Whenever a line below includes "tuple", add it to the tally, then give the total and nothing more.

== Stored data

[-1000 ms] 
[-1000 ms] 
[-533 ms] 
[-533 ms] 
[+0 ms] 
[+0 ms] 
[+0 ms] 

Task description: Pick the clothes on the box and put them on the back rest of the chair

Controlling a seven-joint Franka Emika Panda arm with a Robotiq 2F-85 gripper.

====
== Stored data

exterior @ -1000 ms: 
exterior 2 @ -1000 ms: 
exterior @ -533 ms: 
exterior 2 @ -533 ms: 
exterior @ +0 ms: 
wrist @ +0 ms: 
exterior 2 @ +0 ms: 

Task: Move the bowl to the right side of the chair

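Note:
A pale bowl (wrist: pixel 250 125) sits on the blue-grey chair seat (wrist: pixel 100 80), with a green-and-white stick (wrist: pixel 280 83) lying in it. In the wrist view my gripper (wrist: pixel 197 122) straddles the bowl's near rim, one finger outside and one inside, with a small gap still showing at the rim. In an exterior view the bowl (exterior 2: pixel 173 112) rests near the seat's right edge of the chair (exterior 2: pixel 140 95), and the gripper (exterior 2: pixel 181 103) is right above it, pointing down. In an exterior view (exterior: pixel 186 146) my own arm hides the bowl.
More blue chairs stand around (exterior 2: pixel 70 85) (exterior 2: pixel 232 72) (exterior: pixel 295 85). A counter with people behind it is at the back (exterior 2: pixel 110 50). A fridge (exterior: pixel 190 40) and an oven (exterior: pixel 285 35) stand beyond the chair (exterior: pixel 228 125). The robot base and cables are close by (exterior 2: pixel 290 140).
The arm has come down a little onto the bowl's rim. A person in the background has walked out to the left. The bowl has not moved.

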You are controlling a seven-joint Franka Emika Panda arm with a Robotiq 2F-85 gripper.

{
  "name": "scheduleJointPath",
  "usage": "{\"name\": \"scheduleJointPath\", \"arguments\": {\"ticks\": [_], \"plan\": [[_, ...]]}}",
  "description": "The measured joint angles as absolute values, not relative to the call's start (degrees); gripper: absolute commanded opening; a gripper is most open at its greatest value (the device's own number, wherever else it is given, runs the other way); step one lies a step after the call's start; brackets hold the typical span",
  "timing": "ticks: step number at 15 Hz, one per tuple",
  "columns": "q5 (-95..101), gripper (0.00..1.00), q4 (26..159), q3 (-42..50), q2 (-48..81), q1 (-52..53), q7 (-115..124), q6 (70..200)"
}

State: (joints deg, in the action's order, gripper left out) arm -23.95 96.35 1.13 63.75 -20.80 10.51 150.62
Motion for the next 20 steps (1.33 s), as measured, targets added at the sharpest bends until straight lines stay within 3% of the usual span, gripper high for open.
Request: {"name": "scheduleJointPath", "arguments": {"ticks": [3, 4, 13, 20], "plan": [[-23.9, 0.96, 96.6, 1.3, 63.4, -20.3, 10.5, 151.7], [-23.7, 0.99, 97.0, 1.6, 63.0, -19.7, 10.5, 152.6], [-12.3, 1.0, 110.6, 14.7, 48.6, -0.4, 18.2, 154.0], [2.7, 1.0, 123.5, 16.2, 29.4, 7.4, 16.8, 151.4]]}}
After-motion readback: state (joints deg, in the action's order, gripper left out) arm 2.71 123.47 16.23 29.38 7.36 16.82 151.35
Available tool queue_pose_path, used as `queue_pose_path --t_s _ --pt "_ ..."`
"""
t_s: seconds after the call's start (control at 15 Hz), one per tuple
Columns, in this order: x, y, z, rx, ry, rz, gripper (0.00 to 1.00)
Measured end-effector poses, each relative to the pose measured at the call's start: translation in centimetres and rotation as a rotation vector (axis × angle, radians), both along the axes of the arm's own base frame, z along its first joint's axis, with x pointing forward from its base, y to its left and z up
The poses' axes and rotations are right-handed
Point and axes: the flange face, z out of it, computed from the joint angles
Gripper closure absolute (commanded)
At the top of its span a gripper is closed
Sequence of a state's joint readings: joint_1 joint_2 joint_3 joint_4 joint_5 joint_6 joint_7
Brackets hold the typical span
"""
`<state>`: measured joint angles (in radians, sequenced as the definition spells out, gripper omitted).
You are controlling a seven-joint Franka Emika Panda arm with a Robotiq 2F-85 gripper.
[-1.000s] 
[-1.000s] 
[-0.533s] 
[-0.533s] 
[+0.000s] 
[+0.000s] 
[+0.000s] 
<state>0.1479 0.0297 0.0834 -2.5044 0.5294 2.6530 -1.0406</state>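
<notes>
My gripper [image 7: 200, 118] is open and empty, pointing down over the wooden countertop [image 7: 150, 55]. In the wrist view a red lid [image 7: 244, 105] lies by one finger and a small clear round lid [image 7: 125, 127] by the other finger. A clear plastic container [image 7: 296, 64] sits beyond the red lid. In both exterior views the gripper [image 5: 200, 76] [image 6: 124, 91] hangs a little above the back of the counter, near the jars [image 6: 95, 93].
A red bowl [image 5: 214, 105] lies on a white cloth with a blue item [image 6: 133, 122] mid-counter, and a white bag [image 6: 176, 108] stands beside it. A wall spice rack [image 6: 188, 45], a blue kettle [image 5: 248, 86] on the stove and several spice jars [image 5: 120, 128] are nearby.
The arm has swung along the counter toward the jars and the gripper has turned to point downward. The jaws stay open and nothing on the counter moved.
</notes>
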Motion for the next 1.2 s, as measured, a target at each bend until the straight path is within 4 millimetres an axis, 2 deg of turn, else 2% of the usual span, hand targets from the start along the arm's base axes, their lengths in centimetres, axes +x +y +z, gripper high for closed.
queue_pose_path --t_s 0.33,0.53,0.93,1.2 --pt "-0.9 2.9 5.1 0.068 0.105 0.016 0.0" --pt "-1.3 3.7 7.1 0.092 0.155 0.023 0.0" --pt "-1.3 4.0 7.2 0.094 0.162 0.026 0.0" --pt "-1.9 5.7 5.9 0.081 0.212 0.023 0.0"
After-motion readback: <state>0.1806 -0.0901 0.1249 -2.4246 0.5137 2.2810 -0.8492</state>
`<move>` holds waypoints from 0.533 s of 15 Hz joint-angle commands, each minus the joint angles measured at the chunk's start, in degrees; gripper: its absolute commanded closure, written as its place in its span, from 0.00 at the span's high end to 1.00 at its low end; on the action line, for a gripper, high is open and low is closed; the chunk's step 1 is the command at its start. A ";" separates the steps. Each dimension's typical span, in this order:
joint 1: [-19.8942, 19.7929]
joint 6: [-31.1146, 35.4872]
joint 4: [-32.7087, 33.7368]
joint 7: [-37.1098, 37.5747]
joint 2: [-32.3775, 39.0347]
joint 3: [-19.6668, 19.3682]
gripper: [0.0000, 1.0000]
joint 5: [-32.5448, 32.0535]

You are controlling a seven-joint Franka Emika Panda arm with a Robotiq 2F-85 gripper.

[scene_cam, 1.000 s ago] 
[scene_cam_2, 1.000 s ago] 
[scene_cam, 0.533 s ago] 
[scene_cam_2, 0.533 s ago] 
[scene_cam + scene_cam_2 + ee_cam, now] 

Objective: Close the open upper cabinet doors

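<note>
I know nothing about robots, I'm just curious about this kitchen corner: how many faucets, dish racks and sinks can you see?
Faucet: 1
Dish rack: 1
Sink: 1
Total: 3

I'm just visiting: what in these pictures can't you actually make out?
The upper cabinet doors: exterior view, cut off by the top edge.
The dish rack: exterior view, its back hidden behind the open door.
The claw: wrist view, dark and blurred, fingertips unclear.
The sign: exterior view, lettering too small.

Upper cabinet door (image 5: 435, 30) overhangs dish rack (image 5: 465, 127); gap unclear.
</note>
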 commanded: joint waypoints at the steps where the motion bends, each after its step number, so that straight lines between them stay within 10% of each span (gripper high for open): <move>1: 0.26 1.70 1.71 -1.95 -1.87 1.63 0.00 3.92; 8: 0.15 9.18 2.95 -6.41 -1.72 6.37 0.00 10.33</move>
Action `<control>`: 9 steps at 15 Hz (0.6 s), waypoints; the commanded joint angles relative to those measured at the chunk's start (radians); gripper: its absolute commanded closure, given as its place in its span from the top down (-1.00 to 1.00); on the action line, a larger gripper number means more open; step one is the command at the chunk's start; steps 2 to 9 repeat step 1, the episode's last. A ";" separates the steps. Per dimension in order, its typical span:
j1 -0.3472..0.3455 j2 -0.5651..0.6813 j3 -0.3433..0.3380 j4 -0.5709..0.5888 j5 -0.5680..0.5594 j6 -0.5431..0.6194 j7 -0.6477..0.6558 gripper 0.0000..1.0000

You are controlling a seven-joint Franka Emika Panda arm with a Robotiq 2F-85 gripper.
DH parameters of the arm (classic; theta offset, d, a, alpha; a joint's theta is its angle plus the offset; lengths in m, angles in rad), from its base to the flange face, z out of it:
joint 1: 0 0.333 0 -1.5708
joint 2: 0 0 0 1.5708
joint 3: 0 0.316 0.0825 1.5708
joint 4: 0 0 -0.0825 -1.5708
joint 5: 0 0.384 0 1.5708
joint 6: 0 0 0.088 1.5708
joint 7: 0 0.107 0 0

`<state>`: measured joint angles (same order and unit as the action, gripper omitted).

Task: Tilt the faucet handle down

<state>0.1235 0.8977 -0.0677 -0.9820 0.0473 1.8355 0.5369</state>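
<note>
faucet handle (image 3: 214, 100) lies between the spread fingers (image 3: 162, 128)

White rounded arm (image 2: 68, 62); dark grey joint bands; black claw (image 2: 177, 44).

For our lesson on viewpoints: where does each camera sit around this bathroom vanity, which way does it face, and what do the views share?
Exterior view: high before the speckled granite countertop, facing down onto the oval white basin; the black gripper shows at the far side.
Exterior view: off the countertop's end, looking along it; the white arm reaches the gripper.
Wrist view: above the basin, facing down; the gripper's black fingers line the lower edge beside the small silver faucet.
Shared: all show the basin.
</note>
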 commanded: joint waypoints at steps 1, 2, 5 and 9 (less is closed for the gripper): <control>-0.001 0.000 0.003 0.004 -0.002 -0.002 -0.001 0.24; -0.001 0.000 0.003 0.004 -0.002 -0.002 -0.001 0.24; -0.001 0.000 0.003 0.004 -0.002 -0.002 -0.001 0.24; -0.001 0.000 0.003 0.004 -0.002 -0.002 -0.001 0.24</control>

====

* [Answer below]:
2